WORK INSTRUCTION:
A word-for-word copy of the entries is the goal; leave out the pictures.

DATA TO PROCESS:
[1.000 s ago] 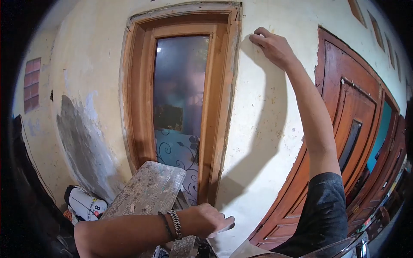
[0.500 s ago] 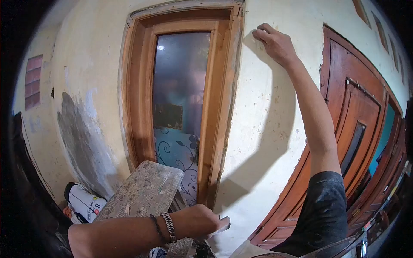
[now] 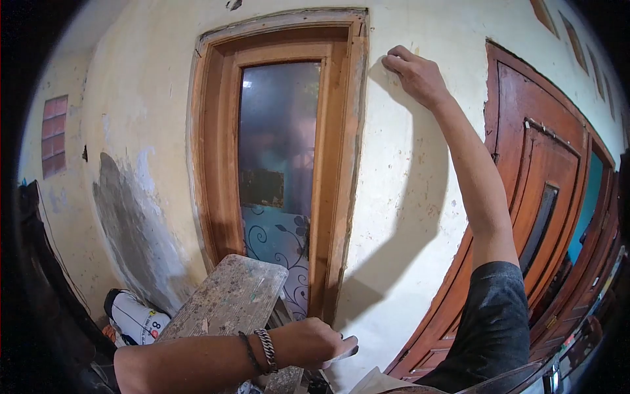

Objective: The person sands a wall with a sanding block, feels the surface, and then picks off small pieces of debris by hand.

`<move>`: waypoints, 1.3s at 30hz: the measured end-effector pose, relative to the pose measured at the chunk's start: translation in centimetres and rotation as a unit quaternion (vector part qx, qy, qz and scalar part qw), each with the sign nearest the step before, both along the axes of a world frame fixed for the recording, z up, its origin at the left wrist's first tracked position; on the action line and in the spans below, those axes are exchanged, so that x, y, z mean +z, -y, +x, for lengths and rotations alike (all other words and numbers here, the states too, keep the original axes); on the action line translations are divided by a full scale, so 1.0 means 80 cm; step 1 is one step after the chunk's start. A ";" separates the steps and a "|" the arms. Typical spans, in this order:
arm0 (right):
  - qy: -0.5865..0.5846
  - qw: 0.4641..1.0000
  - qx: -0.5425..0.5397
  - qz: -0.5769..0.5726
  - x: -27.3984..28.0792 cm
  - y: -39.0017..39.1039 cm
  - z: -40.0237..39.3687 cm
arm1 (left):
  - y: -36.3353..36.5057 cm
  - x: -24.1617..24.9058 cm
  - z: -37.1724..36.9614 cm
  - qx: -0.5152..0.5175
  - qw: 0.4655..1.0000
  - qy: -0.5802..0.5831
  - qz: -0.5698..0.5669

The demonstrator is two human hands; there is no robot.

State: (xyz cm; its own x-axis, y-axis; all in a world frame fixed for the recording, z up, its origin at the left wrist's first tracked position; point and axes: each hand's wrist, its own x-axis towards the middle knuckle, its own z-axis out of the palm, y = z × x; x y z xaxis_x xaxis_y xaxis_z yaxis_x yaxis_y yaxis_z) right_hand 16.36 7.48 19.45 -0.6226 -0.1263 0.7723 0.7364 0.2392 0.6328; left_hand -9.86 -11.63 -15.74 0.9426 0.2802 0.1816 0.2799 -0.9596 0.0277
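Note:
My right hand (image 3: 415,76) is raised against the cream wall (image 3: 394,197), just right of the wooden door frame (image 3: 352,171). Its fingers are curled and pressed to the surface; whatever they may hold is hidden. Low in the view, my left hand (image 3: 314,343) is closed in front of the wall, near the foot of the frame. A thin pale edge shows under its thumb, too little to name. The left wrist wears a chain bracelet (image 3: 266,351) and a dark cord. A long shadow of the right arm falls on the wall.
A paint-spattered plank (image 3: 226,295) stands before the glass-panelled door (image 3: 275,144). Beside it lies a white printed sack (image 3: 136,318). A grey patch (image 3: 128,217) marks the left wall. To the right is a reddish wooden door (image 3: 525,177).
The view has tilted slightly upward, so the door and plank sit a little lower. Both hands stay closed in nearly the same places.

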 end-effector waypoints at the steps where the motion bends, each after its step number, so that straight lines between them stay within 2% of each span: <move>1: -0.001 1.000 0.000 -0.001 0.000 -0.001 0.000 | 0.000 0.000 0.000 0.000 1.000 -0.001 -0.001; 10: -0.019 1.000 -0.004 -0.014 -0.001 0.001 0.000 | 0.001 0.001 0.000 -0.013 1.000 0.020 0.017; 18: -0.072 0.994 0.072 -0.033 -0.003 0.002 0.000 | -0.005 -0.007 0.000 -0.027 0.998 0.042 0.026; 21: -0.060 0.993 0.098 -0.031 -0.001 -0.001 0.001 | -0.004 -0.006 0.003 -0.029 0.998 0.036 0.053; 28: -0.073 0.994 0.083 -0.018 -0.001 -0.003 -0.003 | -0.011 -0.014 0.005 -0.040 0.998 0.022 0.051; 34: 0.033 0.999 -0.017 0.017 0.006 0.014 -0.006 | -0.004 -0.006 0.003 -0.046 0.996 0.060 0.050; 36: 0.077 0.992 -0.094 0.035 0.009 0.018 -0.011 | -0.005 -0.006 0.004 -0.033 0.998 0.025 0.041; 39: 0.081 0.989 -0.120 0.031 0.010 0.018 -0.016 | -0.011 -0.011 0.002 -0.052 0.996 0.026 0.066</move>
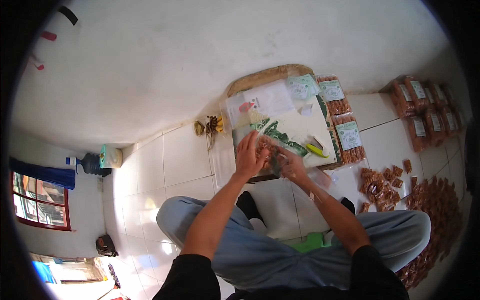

SOLUTION TO THE PROBLEM:
[1.000 s ago] 
[0.500 s ago] 
[now] 

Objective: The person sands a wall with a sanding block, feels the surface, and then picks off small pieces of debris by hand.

`<move>`: waypoints, 1.3s at 30hz: the measured end-effector pose, relative to the pose measured at the chunk's start: translation in centimetres and rotation as a unit quaternion (vector part qx, qy, qz and scalar part qw), each with the sign nearest the step before, both along the axes of a world frame fixed for the recording, z up, its origin at the left wrist's first tracked position; on the action line and in the spans below, those axes are exchanged, so that x, y, z mean +z, -y, +x, for lengths and rotations alike (all other words and numbers here, the states too, keep the original axes); on the action line translations are divided by a full scale, so 1.0 means 80 cm; step 1 is one step after the chunk's start. A ";" separates the steps and a "|" the arms. Typical spans, in this order:
arm0 (right):
  - qy: -0.5865..0.5846
  - qw: 0.4641..1.0000
  - qx: -0.5425..0.5397
  - qz: -0.5769..0.5726
  - x: -27.3984..28.0792 cm
  - y: -39.0017..39.1039 cm
  - z: -40.0237..39.3687 cm
arm1 (left):
  - y: -36.3353..36.5057 cm
  - x: -24.1617..24.9058 cm
  - z: -37.1724..36.9614 cm
  - qx: -0.5152..0.5175
  - qw: 0.4655..1.0000
  - qy: -0.5802..0.5831
  - qz: -0.5698..0.5669

The demonstrator is two human hands; there is no robot.

State: (xyz cm; its own x-axis, y-axis; all in a world frame fixed for the recording, z up, its origin at the left wrist's first tracked position; point and axes: each hand's wrist, its own x-axis towards the middle knuckle, its own z-axis out of the palm, y = z × x; x y z xaxis_x xaxis_y xaxis_z yaxis_x yaxis_y yaxis_z) right_hand 16.36 7.48 19.45 -0.6226 -0.1263 0.7723 0.7364 0.2392 0.6328; left_hand -9.86 -11.63 -15.74 0.9426 0.2802 0.1816 0.2799 -0.9596 0.0277
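Note:
My right hand (image 3: 415,76) is raised against the cream wall (image 3: 394,197), just right of the wooden door frame (image 3: 352,171). Its fingers are curled and pressed to the surface; whatever they may hold is hidden. Low in the view, my left hand (image 3: 314,343) is closed in front of the wall, near the foot of the frame. A thin pale edge shows under its thumb, too little to name. The left wrist wears a chain bracelet (image 3: 266,351) and a dark cord. A long shadow of the right arm falls on the wall.
A paint-spattered plank (image 3: 226,295) stands before the glass-panelled door (image 3: 275,144). Beside it lies a white printed sack (image 3: 136,318). A grey patch (image 3: 128,217) marks the left wall. To the right is a reddish wooden door (image 3: 525,177).
The view has tilted slightly upward, so the door and plank sit a little lower. Both hands stay closed in nearly the same places.
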
 end-effector waypoints at the steps where the motion bends, each after its step number, so that straight lines between them stay within 2% of each span: <move>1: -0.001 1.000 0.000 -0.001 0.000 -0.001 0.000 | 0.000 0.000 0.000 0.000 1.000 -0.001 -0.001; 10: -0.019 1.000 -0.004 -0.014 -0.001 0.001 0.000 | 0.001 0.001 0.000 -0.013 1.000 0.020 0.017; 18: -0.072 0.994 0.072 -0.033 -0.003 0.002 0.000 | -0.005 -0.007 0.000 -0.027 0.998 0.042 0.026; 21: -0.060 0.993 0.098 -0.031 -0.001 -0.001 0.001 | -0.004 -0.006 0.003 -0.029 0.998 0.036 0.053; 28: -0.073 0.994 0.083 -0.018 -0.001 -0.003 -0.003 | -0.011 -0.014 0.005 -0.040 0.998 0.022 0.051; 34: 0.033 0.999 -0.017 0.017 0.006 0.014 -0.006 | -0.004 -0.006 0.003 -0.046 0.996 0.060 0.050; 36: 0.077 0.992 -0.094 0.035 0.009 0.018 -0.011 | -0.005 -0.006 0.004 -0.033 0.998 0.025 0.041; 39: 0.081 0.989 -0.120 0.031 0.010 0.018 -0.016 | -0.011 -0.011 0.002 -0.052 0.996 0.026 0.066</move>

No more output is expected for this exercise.